土くれのフーケなどに遅れをとることはあるまい。
コルベールが興奮した調子で、後を引き取った。
「そうですぞ!なにせ、彼はイーヴァ……」
オスマンは慌ててコルベールの口を押さえた。
「むぐ!はぁ!いえ、なんでもありません!はい!」
教師たちはすっかり黙ってしまった。
オスマンは威厳のある声で言った。
「この4人に勝てるという者がいるなら、前に一歩出たまえ」
誰もいなかった。
オスマンは4人に向き直った。
「魔法学院は、諸君らの努力と貴族の義務に期待する。
ルイズとタバサとキュルケは、真顔になって直立した。
「「「杖にかけて!」」」
同時に唱和する。
それからスカートの裾をつまみ、恭しく礼をする。
ウルキオラは相変わらずポケットに手を突っ込んだまま無表情である。
「では、馬車を用意しよう。それで向かうのじゃ。魔法は目的地に着くまで温存したまえ。ミス・ロングビル」
「はい。オールド・オスマン」
「彼女たちを手伝ってやってくれ」
ミス・ロングビルは頭を下げた。
「もとよりそのつもりですわ」
ウルキオラはミス・ロングビルを見た。
ウルキオラの視線に気づかずに、ドアノブに手をかける。
(警戒しておいて損はないか…)
4人はミス・ロングビルを案内役に、早速出発した。
馬車といっても、屋根ナシの荷車のような馬車であった。
襲われたとき、すぐに外に飛び出せるほうがいいということで、このような馬車にしたのである。
ミス・ロングビルが御者を買って出た。
キュルケが黙々と手綱を握る彼女に話しかけた。
「ミス・ロングビル……、手綱なんて付き人にやらせればいいじゃないですか」
ミス・ロングビルは、にっこり笑った。
「いいのです。
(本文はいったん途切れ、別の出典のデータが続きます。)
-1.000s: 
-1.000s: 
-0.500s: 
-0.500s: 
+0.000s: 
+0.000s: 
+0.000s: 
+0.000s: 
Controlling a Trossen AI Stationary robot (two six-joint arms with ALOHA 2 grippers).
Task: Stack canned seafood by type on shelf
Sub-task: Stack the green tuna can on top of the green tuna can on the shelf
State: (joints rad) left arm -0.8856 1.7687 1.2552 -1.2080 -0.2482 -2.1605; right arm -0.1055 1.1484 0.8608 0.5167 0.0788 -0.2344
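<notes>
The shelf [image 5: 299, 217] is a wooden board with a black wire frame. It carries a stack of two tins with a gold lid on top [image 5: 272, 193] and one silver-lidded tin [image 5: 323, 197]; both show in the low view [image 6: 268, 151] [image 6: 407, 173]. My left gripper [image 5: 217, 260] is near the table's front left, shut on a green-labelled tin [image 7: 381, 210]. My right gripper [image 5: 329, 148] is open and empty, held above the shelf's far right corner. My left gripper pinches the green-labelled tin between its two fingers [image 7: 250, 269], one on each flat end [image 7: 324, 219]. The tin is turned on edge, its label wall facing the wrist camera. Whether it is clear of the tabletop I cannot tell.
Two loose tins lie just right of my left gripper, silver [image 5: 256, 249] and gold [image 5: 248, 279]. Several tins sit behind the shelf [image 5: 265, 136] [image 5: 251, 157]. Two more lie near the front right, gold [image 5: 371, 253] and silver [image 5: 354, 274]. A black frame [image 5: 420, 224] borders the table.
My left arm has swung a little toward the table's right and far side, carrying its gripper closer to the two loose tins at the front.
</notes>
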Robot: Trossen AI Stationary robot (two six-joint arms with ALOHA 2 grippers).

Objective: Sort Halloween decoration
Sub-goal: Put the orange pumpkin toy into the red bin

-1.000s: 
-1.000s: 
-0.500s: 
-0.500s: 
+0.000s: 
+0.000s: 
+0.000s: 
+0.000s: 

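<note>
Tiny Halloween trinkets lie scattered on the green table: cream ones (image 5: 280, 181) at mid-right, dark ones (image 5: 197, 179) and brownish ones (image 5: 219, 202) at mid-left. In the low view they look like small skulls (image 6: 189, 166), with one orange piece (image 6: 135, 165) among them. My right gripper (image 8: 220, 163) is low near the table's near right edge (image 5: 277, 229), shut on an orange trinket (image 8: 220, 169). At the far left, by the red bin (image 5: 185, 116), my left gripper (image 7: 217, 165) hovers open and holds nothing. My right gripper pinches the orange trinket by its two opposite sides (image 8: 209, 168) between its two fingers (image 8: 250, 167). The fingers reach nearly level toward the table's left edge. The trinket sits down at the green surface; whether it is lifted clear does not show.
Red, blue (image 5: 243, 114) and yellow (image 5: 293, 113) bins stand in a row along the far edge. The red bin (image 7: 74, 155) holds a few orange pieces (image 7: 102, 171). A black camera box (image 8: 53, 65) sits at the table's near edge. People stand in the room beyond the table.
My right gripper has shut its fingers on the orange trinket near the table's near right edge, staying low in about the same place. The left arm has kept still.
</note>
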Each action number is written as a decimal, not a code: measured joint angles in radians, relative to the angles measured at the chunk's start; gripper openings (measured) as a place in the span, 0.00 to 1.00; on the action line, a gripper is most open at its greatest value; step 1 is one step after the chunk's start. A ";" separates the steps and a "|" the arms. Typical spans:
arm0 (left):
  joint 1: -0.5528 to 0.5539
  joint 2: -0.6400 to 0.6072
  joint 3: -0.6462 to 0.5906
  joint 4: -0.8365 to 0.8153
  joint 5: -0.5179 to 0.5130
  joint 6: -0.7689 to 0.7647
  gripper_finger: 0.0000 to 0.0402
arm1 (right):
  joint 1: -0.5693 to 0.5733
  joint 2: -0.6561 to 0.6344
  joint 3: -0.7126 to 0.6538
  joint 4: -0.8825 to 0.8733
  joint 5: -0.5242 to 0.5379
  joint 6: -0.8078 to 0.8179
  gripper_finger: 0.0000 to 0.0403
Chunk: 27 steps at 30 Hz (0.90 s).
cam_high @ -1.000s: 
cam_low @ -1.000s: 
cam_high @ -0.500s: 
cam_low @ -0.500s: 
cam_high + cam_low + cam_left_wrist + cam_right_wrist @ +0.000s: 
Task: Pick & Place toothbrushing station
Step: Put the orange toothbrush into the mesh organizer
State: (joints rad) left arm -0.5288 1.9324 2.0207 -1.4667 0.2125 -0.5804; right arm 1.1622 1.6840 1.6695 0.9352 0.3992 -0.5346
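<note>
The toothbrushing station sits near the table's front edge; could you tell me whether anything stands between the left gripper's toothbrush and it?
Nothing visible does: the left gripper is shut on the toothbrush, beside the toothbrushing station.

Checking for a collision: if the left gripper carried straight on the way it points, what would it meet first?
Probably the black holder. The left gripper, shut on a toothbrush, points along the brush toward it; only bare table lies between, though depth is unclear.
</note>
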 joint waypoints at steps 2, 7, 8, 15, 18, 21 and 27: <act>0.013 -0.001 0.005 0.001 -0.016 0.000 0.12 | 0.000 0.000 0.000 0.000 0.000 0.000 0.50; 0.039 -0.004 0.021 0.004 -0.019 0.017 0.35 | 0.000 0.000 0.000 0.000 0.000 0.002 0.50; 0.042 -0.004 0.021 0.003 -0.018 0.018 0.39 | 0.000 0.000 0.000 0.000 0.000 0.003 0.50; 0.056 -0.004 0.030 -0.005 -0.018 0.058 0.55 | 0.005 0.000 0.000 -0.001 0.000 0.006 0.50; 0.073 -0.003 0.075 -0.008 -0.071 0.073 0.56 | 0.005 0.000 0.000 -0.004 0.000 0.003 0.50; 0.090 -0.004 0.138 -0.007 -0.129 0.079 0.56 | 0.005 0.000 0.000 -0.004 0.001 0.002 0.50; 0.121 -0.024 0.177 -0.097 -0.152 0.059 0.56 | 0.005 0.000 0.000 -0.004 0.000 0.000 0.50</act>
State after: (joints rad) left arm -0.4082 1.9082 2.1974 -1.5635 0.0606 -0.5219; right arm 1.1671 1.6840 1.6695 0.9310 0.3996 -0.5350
わたくしは貴族の名をなくした者ですから」
キュルケはきょとんとした。
「だって、あなたはオールド・オスマンの秘書なのでしょう」
「ええ、でも、オールド・オスマンは貴族や平民だということに、あまり拘らない人ですから」
「差し支えなければ、事情をお聞かせ願いたいわ」
ミス・ロングビルは優しい微笑みを浮かべた。
それは言いたくないのだろう。
「いいじゃないの。教えてくださいな」
キュルケは興味津々といった顔で、御者台に座ったミス・ロングビルににじり寄る。
ルイズはその肩を掴んだ。
キュルケは振り返ると、ルイズを睨みつけた。